» **Work to complete**: Print the data exactly, leaving nothing out.

» **Available records**:

___

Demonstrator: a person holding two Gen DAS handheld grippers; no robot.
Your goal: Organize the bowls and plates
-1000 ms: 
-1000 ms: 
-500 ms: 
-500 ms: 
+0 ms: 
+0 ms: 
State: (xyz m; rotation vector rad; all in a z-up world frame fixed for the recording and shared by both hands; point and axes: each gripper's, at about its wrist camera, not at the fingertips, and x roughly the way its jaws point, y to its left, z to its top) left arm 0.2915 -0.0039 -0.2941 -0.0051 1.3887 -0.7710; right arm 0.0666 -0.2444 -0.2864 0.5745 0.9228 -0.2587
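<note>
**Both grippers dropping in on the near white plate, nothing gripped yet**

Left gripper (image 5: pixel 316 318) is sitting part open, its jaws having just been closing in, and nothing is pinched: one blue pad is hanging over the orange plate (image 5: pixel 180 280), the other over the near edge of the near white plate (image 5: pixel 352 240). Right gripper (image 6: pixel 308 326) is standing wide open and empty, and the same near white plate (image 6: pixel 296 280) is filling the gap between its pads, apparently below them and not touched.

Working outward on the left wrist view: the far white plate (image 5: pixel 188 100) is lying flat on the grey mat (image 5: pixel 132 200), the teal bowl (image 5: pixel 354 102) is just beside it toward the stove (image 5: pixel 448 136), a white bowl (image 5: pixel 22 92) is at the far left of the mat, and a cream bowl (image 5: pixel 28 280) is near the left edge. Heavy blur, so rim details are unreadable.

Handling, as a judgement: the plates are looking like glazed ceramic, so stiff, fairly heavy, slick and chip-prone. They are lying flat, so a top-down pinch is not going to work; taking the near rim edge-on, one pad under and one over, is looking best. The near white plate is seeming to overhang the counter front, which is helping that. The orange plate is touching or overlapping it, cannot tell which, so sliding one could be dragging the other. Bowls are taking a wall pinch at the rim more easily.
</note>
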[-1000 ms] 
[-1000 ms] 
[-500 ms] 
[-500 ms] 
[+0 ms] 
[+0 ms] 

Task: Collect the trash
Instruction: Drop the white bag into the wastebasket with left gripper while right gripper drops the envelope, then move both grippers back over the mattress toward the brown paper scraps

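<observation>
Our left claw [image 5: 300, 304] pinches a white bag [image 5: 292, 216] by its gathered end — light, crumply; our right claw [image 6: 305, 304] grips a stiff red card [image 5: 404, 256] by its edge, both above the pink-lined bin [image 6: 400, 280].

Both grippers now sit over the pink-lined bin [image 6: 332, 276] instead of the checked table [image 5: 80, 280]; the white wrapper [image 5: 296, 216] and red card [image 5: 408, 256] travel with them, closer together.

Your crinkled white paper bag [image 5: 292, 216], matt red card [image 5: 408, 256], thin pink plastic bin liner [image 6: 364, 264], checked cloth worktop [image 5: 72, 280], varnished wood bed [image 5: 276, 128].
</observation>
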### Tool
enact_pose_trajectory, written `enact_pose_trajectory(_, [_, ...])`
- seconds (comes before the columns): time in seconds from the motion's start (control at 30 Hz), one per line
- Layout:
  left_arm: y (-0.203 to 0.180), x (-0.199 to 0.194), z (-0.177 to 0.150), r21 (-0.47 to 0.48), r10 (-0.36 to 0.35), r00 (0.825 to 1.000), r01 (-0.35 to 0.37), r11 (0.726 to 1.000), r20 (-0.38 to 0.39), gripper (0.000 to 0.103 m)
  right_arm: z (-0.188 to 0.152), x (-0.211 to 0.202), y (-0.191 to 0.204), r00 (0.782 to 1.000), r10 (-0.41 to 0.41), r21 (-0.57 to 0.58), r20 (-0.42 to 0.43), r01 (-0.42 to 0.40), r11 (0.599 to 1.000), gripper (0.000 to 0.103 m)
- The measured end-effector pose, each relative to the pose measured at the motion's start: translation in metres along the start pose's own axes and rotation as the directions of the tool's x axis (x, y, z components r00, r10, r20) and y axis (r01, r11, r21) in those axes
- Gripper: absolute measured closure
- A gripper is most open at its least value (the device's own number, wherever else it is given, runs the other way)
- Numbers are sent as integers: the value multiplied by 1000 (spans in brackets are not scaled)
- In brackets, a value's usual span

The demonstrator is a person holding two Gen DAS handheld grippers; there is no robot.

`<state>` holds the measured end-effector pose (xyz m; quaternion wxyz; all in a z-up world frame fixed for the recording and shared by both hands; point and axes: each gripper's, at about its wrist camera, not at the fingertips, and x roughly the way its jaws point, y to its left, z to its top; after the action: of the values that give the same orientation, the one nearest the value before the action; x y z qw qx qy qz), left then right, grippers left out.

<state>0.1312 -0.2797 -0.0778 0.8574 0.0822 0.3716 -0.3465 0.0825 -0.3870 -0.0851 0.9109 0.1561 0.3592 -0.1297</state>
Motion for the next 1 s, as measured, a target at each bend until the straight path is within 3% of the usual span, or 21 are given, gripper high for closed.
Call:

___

» **Answer space**:
Demonstrator: a person holding two Gen DAS handheld grippers; no robot.
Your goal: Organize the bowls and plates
-1000 ms: 
-1000 ms: 
-500 ms: 
-500 ms: 
+0 ms: 
+0 ms: 
State: (xyz m; rotation vector rad; all in a z-up world frame fixed for the recording and shared by both hands; point and axes: each gripper's, at about its wrist camera, not at the fingertips, and x roughly the way its jaws point, y to its left, z to its top) left arm 0.2915 -0.0039 -0.2941 -0.0051 1.3887 -0.7710; right arm 0.0666 -0.2444 -0.2864 0.5745 0.9228 -0.2587
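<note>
**Both grippers dropping in on the near white plate, nothing gripped yet**

Left gripper (image 5: pixel 316 318) is sitting part open, its jaws having just been closing in, and nothing is pinched: one blue pad is hanging over the orange plate (image 5: pixel 180 280), the other over the near edge of the near white plate (image 5: pixel 352 240). Right gripper (image 6: pixel 308 326) is standing wide open and empty, and the same near white plate (image 6: pixel 296 280) is filling the gap between its pads, apparently below them and not touched.

Working outward on the left wrist view: the far white plate (image 5: pixel 188 100) is lying flat on the grey mat (image 5: pixel 132 200), the teal bowl (image 5: pixel 354 102) is just beside it toward the stove (image 5: pixel 448 136), a white bowl (image 5: pixel 22 92) is at the far left of the mat, and a cream bowl (image 5: pixel 28 280) is near the left edge. Heavy blur, so rim details are unreadable.

Handling, as a judgement: the plates are looking like glazed ceramic, so stiff, fairly heavy, slick and chip-prone. They are lying flat, so a top-down pinch is not going to work; taking the near rim edge-on, one pad under and one over, is looking best. The near white plate is seeming to overhang the counter front, which is helping that. The orange plate is touching or overlapping it, cannot tell which, so sliding one could be dragging the other. Bowls are taking a wall pinch at the rim more easily.
</note>
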[-1000 ms] 
[-1000 ms] 
[-500 ms] 
[-500 ms] 
[+0 ms] 
[+0 ms] 

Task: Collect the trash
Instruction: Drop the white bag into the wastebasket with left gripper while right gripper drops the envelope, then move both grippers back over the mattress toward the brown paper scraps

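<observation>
Our left claw [image 5: 300, 304] pinches a white bag [image 5: 292, 216] by its gathered end — light, crumply; our right claw [image 6: 305, 304] grips a stiff red card [image 5: 404, 256] by its edge, both above the pink-lined bin [image 6: 400, 280].

Both grippers now sit over the pink-lined bin [image 6: 332, 276] instead of the checked table [image 5: 80, 280]; the white wrapper [image 5: 296, 216] and red card [image 5: 408, 256] travel with them, closer together.

Your crinkled white paper bag [image 5: 292, 216], matt red card [image 5: 408, 256], thin pink plastic bin liner [image 6: 364, 264], checked cloth worktop [image 5: 72, 280], varnished wood bed [image 5: 276, 128].
</observation>
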### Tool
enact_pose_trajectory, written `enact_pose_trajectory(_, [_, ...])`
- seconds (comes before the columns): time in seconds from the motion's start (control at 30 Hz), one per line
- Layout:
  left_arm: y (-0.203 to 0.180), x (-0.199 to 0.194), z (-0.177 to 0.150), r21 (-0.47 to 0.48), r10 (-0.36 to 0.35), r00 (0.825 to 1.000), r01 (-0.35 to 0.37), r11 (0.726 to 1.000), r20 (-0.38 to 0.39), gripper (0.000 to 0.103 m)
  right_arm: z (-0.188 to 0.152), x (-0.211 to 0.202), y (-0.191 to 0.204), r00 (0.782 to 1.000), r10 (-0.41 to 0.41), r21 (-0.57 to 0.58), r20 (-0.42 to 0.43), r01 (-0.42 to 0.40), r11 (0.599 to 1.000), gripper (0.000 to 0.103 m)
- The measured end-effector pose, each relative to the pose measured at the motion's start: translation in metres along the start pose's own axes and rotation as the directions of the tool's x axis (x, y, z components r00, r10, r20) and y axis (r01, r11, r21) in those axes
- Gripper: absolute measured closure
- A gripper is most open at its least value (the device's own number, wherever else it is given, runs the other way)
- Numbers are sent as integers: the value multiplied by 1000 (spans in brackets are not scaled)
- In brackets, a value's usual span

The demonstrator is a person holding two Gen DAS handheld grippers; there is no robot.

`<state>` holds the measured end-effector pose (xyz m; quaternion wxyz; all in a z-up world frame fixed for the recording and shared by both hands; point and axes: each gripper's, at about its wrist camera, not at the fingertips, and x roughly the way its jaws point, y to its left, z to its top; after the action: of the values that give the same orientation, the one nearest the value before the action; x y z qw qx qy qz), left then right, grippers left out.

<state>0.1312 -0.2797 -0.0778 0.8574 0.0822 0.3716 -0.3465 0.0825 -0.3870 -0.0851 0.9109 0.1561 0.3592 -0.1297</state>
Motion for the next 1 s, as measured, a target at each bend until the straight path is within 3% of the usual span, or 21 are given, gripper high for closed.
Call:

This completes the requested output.